Data excerpts:
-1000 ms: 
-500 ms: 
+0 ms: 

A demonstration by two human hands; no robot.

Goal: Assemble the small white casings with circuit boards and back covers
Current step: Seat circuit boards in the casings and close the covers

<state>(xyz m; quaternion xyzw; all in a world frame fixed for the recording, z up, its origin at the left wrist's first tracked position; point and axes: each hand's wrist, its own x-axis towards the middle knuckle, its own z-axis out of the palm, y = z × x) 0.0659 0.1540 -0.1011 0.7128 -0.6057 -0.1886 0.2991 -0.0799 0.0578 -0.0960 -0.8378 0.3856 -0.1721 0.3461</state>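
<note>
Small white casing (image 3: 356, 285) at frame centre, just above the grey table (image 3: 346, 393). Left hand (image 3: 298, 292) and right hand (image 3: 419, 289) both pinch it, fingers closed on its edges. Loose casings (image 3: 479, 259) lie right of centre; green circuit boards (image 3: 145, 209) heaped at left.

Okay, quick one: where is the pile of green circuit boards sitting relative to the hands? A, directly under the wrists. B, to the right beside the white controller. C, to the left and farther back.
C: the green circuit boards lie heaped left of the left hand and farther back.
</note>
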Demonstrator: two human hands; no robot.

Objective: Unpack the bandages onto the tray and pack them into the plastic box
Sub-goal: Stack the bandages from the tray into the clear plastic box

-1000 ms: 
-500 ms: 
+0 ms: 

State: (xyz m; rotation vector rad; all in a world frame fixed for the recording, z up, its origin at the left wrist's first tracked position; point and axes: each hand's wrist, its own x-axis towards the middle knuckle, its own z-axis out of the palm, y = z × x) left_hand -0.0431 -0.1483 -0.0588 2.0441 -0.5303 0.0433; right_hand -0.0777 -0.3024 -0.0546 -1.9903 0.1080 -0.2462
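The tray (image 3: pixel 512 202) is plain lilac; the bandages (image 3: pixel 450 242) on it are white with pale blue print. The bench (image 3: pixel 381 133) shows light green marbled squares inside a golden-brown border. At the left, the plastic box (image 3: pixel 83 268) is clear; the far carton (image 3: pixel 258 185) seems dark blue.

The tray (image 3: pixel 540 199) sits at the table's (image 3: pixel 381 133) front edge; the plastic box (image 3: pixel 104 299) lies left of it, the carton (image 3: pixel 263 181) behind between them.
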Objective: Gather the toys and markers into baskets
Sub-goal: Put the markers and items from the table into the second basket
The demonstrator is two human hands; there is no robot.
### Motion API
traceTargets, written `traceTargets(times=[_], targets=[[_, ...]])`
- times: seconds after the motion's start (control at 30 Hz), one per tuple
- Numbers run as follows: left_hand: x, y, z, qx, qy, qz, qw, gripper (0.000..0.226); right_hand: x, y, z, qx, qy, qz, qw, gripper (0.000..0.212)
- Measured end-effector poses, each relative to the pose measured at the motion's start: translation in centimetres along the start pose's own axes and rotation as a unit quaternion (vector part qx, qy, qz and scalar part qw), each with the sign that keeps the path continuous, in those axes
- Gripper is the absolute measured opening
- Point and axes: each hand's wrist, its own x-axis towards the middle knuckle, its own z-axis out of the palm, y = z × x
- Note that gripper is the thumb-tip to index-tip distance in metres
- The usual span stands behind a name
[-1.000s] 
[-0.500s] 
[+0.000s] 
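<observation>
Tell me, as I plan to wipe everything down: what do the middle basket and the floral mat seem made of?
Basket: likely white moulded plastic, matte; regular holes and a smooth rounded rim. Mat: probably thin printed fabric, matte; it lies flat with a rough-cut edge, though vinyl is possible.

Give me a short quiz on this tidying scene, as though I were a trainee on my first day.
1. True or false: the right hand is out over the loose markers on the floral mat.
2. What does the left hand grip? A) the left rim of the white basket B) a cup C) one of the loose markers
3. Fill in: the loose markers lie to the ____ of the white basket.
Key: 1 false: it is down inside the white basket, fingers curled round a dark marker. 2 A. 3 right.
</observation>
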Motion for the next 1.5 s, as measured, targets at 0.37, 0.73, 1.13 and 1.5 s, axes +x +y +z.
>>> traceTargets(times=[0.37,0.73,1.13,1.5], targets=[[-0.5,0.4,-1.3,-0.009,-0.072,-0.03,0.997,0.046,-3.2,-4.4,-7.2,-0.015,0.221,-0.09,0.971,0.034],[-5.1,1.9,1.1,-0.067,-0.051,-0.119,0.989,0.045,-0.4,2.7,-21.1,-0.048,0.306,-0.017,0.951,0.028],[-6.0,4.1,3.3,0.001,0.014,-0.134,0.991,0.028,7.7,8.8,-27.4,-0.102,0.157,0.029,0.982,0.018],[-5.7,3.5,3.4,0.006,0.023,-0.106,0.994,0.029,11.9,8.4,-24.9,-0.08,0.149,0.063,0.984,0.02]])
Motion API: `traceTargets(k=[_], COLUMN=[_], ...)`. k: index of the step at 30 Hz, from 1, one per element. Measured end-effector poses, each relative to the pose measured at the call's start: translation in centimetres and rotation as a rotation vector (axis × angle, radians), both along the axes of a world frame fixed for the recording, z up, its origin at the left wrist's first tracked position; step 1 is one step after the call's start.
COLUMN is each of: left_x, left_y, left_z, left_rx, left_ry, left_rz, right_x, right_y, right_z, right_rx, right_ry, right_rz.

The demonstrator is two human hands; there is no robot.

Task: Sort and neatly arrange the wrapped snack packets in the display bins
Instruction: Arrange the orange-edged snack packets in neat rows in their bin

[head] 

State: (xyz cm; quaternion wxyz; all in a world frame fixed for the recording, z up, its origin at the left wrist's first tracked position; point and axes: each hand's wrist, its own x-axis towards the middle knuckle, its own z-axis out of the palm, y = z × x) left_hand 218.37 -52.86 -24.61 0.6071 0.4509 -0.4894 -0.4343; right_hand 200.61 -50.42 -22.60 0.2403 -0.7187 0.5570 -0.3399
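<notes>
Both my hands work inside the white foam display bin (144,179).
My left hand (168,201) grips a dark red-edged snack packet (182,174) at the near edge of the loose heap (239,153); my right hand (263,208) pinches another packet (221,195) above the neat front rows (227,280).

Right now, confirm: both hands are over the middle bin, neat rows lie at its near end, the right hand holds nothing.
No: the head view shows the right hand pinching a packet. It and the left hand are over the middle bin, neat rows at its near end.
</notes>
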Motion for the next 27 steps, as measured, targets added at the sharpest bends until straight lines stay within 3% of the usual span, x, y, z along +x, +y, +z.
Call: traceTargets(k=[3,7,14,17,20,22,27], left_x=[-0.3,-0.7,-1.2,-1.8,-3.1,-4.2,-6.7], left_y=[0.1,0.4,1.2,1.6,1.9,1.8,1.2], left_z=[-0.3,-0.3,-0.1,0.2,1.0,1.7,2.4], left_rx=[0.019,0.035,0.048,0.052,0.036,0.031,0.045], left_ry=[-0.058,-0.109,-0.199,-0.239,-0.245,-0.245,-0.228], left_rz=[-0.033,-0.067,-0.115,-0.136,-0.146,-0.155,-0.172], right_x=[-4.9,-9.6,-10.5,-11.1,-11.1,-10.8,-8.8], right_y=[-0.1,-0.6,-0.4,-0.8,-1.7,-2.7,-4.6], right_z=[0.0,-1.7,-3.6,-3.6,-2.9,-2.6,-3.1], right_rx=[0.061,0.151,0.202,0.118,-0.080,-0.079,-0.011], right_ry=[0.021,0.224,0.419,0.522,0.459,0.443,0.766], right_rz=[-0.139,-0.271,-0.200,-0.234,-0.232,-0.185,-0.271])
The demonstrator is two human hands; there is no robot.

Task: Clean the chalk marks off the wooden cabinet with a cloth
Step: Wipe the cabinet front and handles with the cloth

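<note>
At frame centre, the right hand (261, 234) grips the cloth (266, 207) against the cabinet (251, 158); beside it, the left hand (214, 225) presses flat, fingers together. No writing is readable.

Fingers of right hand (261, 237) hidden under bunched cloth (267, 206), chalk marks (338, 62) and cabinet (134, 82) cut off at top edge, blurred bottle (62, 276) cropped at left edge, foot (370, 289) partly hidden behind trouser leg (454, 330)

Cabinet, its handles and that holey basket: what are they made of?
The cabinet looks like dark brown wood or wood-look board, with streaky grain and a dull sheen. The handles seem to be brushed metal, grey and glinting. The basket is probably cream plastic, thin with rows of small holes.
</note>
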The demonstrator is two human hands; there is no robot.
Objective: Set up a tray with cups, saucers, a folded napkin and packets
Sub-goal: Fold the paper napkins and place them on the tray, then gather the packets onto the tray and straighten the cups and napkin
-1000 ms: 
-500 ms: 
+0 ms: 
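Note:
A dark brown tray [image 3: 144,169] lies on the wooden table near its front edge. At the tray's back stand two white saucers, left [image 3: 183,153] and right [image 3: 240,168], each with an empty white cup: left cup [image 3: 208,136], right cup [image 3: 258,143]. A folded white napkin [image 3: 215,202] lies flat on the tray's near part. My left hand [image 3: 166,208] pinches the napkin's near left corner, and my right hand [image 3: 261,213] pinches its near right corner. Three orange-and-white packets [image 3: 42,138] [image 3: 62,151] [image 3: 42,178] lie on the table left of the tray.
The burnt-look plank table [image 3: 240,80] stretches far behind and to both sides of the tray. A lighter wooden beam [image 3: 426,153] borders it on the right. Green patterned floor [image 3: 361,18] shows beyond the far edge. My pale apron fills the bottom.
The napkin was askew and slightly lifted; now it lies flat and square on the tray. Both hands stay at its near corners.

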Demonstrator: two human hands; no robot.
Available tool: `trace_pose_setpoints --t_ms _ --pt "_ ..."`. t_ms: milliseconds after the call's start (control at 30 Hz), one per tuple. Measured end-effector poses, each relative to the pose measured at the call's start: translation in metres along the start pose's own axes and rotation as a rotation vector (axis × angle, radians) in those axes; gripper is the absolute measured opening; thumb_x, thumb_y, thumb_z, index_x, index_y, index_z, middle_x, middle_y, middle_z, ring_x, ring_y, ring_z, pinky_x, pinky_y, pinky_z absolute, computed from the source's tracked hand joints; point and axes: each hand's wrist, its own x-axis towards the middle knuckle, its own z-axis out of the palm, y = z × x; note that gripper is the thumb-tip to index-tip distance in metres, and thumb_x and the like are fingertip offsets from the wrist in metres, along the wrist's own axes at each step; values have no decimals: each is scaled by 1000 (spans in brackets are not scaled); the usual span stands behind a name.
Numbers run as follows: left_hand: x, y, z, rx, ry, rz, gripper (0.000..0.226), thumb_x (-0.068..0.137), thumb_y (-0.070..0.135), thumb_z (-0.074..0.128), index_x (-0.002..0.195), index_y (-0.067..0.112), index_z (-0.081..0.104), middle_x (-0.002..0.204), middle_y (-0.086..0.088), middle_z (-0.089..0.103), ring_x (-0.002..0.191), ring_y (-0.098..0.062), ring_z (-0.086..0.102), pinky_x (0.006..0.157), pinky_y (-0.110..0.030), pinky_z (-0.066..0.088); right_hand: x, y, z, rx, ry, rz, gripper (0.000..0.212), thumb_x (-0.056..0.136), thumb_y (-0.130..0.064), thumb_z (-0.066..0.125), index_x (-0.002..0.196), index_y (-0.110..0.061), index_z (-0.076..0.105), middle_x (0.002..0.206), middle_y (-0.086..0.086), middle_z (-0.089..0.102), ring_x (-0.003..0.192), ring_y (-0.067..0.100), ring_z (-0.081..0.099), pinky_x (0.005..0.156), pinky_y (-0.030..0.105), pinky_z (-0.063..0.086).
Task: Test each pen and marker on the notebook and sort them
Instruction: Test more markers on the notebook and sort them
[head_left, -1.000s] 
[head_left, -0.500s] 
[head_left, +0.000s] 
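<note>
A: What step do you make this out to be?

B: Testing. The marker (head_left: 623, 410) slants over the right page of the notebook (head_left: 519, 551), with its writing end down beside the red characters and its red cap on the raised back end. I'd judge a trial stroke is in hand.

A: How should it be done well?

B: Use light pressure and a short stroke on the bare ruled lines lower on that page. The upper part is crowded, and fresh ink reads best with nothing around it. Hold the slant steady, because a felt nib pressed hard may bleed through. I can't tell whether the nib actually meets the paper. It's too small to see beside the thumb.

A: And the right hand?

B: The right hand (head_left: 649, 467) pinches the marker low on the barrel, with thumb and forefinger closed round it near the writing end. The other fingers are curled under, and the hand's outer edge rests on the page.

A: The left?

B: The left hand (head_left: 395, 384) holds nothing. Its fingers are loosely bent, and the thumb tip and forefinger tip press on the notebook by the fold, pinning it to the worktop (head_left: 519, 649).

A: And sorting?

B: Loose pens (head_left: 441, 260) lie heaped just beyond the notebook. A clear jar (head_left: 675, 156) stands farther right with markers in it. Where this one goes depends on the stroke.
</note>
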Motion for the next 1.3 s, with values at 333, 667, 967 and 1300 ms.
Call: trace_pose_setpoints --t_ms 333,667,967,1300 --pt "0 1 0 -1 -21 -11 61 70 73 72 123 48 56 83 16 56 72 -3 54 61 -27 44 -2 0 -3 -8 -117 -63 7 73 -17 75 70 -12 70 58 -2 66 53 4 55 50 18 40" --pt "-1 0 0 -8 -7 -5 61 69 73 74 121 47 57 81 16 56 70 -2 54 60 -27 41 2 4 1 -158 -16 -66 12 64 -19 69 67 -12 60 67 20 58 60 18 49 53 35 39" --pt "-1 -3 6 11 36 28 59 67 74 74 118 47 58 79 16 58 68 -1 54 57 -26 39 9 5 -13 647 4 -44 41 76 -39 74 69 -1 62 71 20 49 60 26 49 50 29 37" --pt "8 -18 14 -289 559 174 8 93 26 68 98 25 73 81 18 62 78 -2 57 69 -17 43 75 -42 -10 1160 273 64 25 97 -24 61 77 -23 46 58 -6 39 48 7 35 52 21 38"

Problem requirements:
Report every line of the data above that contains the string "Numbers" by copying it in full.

Exercise output:
- Numbers run as follows: left_hand: x, y, z, qx, qy, qz, qw, gripper (0.000..0.226); right_hand: x, y, z, qx, qy, qz, qw, gripper (0.000..0.212)
Numbers run as follows: left_hand: x, y, z, rx, ry, rz, gripper (0.000..0.226), thumb_x (-0.068..0.137), thumb_y (-0.070..0.135), thumb_z (-0.074..0.128), index_x (-0.002..0.195), index_y (-0.067..0.112), index_z (-0.081..0.104), middle_x (-0.002..0.204), middle_y (-0.086..0.088), middle_z (-0.089..0.103), ring_x (-0.002..0.191), ring_y (-0.098..0.062), ring_z (-0.086..0.102), pinky_x (0.006..0.157), pinky_y (-0.110..0.030), pinky_z (-0.066..0.088); right_hand: x, y, z, rx, ry, rz, gripper (0.000..0.212), thumb_x (-0.056..0.136), thumb_y (-0.130..0.064), thumb_z (-0.066..0.125), index_x (-0.002..0.196), index_y (-0.110..0.061), index_z (-0.076..0.105), middle_x (0.002..0.206), middle_y (-0.086..0.086), middle_z (-0.089..0.102), ring_x (-0.003..0.192), ring_y (-0.067..0.100), ring_z (-0.081..0.099), pinky_x (0.005..0.156), pinky_y (-0.030..0.105), pinky_z (-0.063..0.086).

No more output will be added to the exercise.